11th International Conference on CANDU® Maintenance and Nuclear Components - 2017 Oct. 01-04

Presented at:
11th International Conference on CANDU® Maintenance and Nuclear Components
2017 Oct. 01-04
Toronto, ON Canada
Session Title:
Aging Management 2 - Steam Generators

K. Zabrzycki (KEPCO International Nuclear Graduate School)
A. Diab (KEPCO International Nuclear Graduate School)
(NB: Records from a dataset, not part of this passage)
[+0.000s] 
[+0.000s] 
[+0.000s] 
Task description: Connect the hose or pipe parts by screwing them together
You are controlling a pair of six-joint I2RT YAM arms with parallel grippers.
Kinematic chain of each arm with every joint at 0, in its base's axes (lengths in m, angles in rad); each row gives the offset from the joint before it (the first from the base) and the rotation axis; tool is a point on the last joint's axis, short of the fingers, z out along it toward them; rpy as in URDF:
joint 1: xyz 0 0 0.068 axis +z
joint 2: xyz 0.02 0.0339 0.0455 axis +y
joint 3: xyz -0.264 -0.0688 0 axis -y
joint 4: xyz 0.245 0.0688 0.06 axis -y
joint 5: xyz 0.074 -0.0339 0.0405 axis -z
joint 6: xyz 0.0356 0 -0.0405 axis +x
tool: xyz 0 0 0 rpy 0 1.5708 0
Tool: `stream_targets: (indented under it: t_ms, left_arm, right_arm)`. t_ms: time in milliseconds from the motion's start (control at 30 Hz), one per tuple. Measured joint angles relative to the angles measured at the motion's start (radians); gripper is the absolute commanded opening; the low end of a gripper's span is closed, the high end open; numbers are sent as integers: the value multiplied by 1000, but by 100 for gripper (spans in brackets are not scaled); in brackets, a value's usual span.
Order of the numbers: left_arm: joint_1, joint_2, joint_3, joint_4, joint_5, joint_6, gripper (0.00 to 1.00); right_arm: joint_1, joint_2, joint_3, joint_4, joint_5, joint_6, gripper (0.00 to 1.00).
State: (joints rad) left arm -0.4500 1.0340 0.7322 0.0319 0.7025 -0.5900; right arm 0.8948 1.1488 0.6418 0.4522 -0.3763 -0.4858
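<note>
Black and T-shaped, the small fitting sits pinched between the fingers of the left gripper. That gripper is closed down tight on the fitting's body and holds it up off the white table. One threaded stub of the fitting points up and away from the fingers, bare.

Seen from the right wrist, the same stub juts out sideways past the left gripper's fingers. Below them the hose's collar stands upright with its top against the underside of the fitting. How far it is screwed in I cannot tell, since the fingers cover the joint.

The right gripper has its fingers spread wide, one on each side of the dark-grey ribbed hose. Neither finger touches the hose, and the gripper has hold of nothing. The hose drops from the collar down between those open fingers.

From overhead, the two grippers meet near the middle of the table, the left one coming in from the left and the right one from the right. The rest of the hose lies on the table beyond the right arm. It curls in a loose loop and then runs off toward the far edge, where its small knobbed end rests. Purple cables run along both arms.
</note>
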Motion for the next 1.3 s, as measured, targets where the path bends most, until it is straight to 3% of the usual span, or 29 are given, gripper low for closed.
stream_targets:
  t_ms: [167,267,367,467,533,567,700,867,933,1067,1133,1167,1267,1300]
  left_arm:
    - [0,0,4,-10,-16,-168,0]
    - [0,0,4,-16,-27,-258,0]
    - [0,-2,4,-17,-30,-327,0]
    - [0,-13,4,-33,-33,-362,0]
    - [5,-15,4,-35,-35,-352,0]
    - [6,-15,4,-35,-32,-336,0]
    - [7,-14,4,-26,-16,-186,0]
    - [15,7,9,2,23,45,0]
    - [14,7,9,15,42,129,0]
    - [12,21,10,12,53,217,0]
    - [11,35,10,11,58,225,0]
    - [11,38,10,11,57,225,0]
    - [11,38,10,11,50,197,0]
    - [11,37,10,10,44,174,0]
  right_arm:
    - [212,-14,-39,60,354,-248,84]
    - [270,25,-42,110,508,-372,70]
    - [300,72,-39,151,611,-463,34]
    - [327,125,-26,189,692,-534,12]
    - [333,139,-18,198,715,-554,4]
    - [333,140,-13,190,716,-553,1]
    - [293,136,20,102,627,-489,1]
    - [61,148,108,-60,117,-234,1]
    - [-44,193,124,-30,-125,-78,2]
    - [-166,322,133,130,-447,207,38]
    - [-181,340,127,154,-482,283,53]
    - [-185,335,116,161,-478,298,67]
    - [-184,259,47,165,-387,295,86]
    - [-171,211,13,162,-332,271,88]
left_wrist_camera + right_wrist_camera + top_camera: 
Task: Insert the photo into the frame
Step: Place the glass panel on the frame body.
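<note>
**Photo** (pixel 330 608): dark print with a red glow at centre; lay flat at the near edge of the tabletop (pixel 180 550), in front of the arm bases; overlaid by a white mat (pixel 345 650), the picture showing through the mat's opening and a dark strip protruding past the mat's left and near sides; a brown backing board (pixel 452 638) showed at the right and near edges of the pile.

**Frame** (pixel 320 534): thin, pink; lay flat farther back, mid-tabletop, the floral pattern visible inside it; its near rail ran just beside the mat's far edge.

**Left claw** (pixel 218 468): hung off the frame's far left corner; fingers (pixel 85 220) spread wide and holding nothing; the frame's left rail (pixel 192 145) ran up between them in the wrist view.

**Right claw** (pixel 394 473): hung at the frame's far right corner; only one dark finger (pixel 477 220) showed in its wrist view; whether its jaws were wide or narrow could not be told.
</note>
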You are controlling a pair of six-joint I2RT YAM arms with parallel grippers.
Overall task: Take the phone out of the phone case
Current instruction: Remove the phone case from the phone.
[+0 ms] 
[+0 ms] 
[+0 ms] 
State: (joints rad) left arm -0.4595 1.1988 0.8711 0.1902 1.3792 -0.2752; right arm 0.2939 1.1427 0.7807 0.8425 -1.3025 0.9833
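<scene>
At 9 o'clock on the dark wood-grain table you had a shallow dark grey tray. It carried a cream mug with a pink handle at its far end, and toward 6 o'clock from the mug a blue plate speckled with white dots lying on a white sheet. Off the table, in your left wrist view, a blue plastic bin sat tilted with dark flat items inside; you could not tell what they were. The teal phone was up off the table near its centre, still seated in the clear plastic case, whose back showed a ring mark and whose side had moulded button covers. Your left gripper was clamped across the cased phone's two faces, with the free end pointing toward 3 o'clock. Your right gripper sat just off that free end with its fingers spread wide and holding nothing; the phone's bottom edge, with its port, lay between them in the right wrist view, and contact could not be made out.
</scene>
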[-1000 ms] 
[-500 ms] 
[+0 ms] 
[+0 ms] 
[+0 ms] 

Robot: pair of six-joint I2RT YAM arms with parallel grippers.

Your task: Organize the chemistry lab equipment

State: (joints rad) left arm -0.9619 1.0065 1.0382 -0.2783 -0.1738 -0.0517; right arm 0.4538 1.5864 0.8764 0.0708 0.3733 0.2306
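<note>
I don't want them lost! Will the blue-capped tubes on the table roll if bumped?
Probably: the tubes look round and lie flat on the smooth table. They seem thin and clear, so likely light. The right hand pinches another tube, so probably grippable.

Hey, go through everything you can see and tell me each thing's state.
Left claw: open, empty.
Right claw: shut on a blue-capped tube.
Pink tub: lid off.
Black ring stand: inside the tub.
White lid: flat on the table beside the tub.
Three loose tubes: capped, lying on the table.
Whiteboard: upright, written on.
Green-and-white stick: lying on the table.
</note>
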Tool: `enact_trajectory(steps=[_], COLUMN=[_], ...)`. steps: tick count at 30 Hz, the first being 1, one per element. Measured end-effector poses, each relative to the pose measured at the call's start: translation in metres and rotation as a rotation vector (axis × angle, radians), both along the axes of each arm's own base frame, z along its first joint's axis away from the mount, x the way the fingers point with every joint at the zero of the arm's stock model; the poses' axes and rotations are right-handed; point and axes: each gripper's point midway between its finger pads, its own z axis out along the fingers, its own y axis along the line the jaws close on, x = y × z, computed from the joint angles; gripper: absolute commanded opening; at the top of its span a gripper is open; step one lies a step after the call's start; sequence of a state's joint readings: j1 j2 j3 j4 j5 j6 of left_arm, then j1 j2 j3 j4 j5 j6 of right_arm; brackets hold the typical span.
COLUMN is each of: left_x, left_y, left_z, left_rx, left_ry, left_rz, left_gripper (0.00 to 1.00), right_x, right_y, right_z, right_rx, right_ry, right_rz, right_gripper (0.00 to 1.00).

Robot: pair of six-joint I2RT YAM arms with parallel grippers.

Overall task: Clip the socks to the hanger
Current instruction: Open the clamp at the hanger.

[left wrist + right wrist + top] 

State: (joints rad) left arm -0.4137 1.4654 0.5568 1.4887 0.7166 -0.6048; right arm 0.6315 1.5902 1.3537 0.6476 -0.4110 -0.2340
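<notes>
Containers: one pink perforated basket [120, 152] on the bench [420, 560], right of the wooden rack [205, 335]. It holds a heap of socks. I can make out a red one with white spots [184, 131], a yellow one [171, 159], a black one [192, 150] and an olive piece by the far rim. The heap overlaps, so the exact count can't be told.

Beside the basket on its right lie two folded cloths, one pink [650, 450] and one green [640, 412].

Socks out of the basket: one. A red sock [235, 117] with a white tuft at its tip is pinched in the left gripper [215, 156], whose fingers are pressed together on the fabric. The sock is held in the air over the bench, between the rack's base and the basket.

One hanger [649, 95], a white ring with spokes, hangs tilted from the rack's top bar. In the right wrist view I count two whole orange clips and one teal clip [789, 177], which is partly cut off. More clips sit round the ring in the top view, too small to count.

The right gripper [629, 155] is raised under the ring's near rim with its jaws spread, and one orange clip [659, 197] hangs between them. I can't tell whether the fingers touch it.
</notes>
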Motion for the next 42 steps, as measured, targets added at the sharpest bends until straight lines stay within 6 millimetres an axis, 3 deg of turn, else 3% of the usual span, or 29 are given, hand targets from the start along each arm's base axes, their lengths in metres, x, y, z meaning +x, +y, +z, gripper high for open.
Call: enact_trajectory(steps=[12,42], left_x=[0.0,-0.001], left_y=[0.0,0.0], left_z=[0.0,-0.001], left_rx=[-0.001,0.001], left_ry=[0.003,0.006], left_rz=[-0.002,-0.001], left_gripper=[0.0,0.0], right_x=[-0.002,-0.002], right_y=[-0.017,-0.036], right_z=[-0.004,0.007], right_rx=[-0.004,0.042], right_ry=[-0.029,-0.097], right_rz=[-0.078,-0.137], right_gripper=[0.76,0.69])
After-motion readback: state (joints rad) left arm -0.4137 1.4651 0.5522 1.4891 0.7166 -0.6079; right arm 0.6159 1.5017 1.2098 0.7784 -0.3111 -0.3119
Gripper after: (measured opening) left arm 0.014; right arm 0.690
Understanding complex flow within a nuclear Steam Generator (SG) requires advanced thermal-hydraulic analyses given the localized flow characteristics and associated two-phase flow phenomena. Such phenomena are usually studied using dedicated SG thermal-hydraulic pseudo multi-dimensional tools or by using generic system tools (e.g., lumped one- dimensional codes). However, dedicated codes such as ATHOS3 or CUPID, require significant and complex model preparation primarily due to the complex geometry of the SG internal structures. On the other hand, lumped one-dimensional tools, such as RELAP5®/MELCOR/CATHARE are incapable of capturing the localized 3D flow characteristics associated with SGs. As such, application of Computational Fluid Dynamics (CFD) tools could be used to model the complex three-dimensional flow patterns relevant to SGs with good fidelity. However, modeling of two-phase flow phenomena, particularly those related to phase change (i.e. boiling and condensation), remains a challenge for the available CFD tools. Thus models using these tools need to be complimented via the user defined function capability. This study focuses on the development of a CFD model for APR1400 SG, suitable for modeling steady state conditions. ANSYS Fluent is selected as the computational engine. This research is divided into three main stages of which the first is detailed here. Stage 1 is focused on the primary (tube) side representing the flow field by a porous medium with equivalent pressure drop. The secondary (shell) side is modeled as a heat sink. This is to be followed by Stage 2 modeling of the secondary side. This stage involves preparation of a User Defined File (UDF) that describes in detail the attendant physical models appropriate for the specific system conditions. The Stage 3 model would then integrate the primary and secondary sides into a single model. ANSYS® Fluent results using the Stage 3 model would be benchmarked to available APR1400 steam generator data as reported in the Standard Safety Analysis Report (SSAR). The Stage 3 tool may then be used to analyze complex three-dimensional flow phenomena. For example: Fluid-Structure Interaction (FSI), tube fouling, and system response under (slow) reactor transients or accident conditions would be amenable to analysis using the ANSYS Fluent Stage 3 model as a foundation.